Stock Consolidation Phase Favors Bulls

By Scott Johnson on June 14, 2009 | More Posts By Scott Johnson | Author's Website

Taking a look at index and sector ETF charts, most consolidated during the past week. Until price breaks out of consolidation, neither bulls nor bears hold the advantage. At the same time, the dominant trend is still higher, and support levels are generally closer to current price than are resistance levels.

- SPY (SPY) consolidated under the 95.00 level this week. Price has support around the 90.00 area in the form of the 50 and 200 day moving averages, which are about to cross in a bullish fashion. Last week’s high was 96.11. A break above that level should squeeze the shorts.

- Powershares QQQ (QQQQ) has been trading in a ascending channel. Drawing fibonacci retracements from the September high to the double bottom lows, we can see price consolidating at the 50% retracement level.

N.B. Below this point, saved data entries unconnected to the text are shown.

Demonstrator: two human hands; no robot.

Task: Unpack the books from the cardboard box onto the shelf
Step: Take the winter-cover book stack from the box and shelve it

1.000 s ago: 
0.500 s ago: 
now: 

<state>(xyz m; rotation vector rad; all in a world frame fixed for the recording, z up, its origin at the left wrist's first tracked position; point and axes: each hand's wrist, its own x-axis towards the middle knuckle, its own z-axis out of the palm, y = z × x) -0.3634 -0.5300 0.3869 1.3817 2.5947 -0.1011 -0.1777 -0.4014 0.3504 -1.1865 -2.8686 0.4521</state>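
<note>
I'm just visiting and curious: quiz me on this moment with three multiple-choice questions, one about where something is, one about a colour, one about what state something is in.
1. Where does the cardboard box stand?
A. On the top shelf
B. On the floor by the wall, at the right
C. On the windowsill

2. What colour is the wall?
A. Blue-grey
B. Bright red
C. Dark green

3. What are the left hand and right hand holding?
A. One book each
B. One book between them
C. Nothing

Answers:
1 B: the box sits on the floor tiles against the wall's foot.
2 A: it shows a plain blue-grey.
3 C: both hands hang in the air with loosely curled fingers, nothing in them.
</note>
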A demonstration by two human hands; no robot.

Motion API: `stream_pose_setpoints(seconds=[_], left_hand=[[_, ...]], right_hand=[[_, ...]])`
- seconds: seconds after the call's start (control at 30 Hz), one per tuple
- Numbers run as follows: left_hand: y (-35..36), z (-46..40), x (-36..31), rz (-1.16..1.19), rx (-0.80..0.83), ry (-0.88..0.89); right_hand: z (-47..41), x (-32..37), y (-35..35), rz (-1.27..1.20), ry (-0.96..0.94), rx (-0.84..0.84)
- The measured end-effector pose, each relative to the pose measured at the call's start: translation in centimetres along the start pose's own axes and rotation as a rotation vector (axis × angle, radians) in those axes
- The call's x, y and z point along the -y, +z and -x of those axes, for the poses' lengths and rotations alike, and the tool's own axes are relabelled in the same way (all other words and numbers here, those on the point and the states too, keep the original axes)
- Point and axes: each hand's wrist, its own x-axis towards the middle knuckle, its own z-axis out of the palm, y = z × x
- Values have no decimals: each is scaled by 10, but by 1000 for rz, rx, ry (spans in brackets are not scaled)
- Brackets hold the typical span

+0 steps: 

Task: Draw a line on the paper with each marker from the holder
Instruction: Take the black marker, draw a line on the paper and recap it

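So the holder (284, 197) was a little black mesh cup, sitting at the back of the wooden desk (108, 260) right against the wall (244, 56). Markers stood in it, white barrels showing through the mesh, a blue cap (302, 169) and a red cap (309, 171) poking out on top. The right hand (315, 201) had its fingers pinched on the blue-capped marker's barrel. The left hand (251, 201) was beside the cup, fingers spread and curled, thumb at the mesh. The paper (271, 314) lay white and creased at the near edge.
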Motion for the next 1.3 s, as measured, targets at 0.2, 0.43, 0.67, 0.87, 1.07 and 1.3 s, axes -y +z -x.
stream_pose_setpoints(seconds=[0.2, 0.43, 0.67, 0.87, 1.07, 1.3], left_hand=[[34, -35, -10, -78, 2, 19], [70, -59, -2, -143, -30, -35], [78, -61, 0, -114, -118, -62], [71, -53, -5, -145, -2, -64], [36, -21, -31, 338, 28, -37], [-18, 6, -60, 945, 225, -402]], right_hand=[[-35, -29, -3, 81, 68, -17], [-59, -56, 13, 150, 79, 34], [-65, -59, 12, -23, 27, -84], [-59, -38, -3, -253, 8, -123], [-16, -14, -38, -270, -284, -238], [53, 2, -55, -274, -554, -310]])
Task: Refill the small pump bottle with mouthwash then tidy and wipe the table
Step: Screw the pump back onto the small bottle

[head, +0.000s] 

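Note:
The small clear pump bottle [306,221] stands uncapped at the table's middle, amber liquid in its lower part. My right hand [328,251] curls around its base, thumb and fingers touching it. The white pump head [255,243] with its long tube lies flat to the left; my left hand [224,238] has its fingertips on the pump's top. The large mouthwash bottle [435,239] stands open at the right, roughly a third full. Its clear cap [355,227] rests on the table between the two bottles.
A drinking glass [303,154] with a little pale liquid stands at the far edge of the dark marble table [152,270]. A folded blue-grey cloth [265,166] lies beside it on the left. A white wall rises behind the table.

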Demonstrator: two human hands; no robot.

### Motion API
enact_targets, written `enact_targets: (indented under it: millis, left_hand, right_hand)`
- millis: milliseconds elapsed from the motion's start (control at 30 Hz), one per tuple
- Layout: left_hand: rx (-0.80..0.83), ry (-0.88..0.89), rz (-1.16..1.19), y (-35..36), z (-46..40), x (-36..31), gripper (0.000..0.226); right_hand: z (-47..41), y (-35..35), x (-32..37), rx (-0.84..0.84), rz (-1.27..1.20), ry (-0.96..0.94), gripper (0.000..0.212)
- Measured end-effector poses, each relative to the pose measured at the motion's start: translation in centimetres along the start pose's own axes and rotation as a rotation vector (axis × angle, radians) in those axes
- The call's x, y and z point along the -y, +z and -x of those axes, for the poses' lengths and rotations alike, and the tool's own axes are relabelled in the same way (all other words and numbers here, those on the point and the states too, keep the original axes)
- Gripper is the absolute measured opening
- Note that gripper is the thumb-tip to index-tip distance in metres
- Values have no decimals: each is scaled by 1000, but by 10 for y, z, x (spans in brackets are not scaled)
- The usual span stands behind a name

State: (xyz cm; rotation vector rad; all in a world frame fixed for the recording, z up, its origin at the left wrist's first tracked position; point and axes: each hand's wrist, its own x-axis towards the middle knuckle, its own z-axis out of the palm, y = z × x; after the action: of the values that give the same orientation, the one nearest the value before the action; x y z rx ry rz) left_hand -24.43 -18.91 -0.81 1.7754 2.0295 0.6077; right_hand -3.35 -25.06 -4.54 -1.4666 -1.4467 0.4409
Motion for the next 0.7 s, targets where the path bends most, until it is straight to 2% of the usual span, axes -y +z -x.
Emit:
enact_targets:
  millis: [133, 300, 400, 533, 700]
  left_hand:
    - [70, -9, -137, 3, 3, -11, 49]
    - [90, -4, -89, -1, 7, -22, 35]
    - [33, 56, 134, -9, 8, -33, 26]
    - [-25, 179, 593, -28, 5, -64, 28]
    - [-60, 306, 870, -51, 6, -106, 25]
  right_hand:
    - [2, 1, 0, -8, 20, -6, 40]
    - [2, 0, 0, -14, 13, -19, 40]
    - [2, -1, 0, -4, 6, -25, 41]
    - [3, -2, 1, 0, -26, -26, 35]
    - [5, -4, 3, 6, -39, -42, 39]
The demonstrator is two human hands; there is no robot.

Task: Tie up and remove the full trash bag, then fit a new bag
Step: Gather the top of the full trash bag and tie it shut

Price could find support at the ascending trendline, the rising 50 day moving average, at the 38.2% retracement level, or around 33.00. In other words, there are a number of support levels below the current level, although they are spread out. A convincing break above 37.25 would signal another leg higher.

- iShares Dow Jones Transportation Average ETF, IYT: The transports show a big spike in volume on Friday. I’m not sure what that means. Price is stuck below the 61.50 area, and a break above that level would be a bullish signal. The rising 50 day moving average could provide support.

- Industrial Select Sector SPDR ETF (XLI): The industrials are still setting higher lows and higher highs. Price sits above the 200 day moving average, with the rising 50 day about to cross. The bulls definitely hold the advantage here for now. I would be looking to buy on a convincing move above 24.00.

- Materials Select Sector SPDR ETF (XLB): The materials sector is consolidating in a narrowing range, and remain above a rising trendline. A convincing break above 28.50 would indicate another leg higher.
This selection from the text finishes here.